Inside the Main Hall, special guests gathered for the preview of Wabbit Con. "Ah Wabsworth," said the Wabbit, I hope I'm on that list." Wabsworth waved his clipboard. "My list is blank. I'll write you in and you can be first." The Wabbit smiled and viewed the hall. "I must say the Department has done well." Lapinette agreed but did not say she had routed cash from the Wabbit's Dinosaur Fund to pay for refreshments. The Wabbit relaxed and watched adventure stills on the big screen. But through light jazz playing from the sound system, drifted a conversation between two fans dressed as Lapinette. "Where are you from, darling?" "Los Angeles, honey." "How fabulous. I'm from London." "I love London. Say, can you hear a ticking?" "No, it must be part of the music." "Well it's going right through my head." The Wabbit swung and tuned his ears to fans dressed as Ice Mice. "I do like jazz," said one, "but the percussion isn't right." "Do you mean that ticking?" "Yes, I can't get rid of it. It's all I can hear." The Wabbit turned to Lapinette. "Have you got a ticking noise?" Lapinette frowned and listened hard. "It sounds like an oven timer." The Wabbit sprung in the air and yelled at the top of his voice. "Free aperitivi in the basement!" In the stampede that followed, he pushed Lapinette under the jeep. The Wabbit heard the roar and saw the flash before everything went black ...

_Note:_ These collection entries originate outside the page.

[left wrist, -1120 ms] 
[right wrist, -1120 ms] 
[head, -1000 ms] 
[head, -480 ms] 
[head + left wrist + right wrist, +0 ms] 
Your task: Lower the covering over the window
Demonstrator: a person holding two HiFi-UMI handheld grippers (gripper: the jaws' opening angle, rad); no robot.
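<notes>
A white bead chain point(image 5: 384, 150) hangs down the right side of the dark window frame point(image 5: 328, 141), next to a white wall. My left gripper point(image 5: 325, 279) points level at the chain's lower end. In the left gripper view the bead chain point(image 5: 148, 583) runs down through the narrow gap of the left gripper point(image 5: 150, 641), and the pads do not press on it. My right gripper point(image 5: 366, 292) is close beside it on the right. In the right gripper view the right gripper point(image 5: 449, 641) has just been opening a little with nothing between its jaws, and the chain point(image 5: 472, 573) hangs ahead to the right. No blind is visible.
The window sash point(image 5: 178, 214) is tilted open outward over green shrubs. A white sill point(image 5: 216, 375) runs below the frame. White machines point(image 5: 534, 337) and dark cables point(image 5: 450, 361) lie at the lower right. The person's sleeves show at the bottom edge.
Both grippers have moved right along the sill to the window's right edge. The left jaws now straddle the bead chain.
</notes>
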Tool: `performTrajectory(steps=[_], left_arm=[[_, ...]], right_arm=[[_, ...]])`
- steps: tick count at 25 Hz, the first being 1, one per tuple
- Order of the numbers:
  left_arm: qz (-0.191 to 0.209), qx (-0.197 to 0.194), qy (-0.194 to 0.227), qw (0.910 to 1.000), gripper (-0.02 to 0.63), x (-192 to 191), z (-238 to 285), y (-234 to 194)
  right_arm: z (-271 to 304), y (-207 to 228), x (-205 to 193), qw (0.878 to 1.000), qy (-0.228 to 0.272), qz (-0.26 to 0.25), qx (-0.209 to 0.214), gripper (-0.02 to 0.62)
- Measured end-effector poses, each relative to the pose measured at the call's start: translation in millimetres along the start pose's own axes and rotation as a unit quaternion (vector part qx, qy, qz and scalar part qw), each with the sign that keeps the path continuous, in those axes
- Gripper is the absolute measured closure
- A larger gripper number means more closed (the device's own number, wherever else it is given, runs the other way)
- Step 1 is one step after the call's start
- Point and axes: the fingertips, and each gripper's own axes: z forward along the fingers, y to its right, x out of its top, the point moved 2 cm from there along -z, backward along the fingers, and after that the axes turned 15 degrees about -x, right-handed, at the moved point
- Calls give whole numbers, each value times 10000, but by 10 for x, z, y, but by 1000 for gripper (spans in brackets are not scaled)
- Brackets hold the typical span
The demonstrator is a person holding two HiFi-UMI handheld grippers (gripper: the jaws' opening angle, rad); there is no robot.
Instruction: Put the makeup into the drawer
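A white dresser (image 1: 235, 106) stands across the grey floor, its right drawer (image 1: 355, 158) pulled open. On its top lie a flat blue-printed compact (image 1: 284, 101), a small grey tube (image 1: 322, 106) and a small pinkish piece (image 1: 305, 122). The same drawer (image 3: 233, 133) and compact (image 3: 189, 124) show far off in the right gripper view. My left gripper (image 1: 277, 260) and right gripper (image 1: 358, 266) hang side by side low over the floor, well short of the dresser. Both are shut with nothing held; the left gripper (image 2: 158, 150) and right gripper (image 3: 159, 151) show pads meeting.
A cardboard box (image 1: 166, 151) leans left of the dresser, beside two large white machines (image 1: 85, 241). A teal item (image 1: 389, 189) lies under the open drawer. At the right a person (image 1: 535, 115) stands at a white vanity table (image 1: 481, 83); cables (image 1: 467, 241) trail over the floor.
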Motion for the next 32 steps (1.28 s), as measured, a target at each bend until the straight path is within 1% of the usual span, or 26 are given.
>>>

Wednesday, August 12, 2015

3. The Wabbit and Wabbit-Con

Lapinette had dragged the Wabbit for a hop to the Medieval Castle, but it was more crowded than usual. "Passes please!" said a familiar voice. "What in the Binky for?" growled the Wabbit. "You have to have a pass," said Skratch the Cat, "or you can't come in." Lapinette grinned maliciously. "It's for Wabbit-Con. Your fans are arriving from all over." The Wabbit looked all around. "No-one tells me a thing." "It's a Department PR initiative," said Lapinette. "Then I don't need a pass," said the Wabbit, "because I'm the Wabbit." Skratch scrutinised the Wabbit from ears to toe. "How do I know you're the real Wabbit? You might be a fan." "Then how do I know you're the real Skratch?" frowned the Wabbit. "Because today I'm the Cat's Pyjamas," said Skratch. The Wabbit spoke loudly. "I order you to let me in." "No pass, no admission," said Skratch, as he casually nodded a Wabbit fan through. The Wabbit hopped in fury and yelled, "I can prove I'm the Wabbit!" "OK," said Skratch, "let's have it." The Wabbit thought. "I'm the one that sent you to film classes." Skratch smiled an annoying smile. "Everyone knows that - and it's in the journalist press pack." "Oh all right," sighed the Wabbit, "I'll buy a pass." "Pre-orders only," said Skratch, "available from the Pet Shop in Corso Svizzera." The Wabbit scowled, jumped and shrugged at exactly the same time. Skratch glanced at Lapinette. "He just might be the Wabbit." Lapinette pulled an extra pass from her fur. "I'll make sure he behaves." "If you can do that," laughed Skratch. "he's not the Wabbit."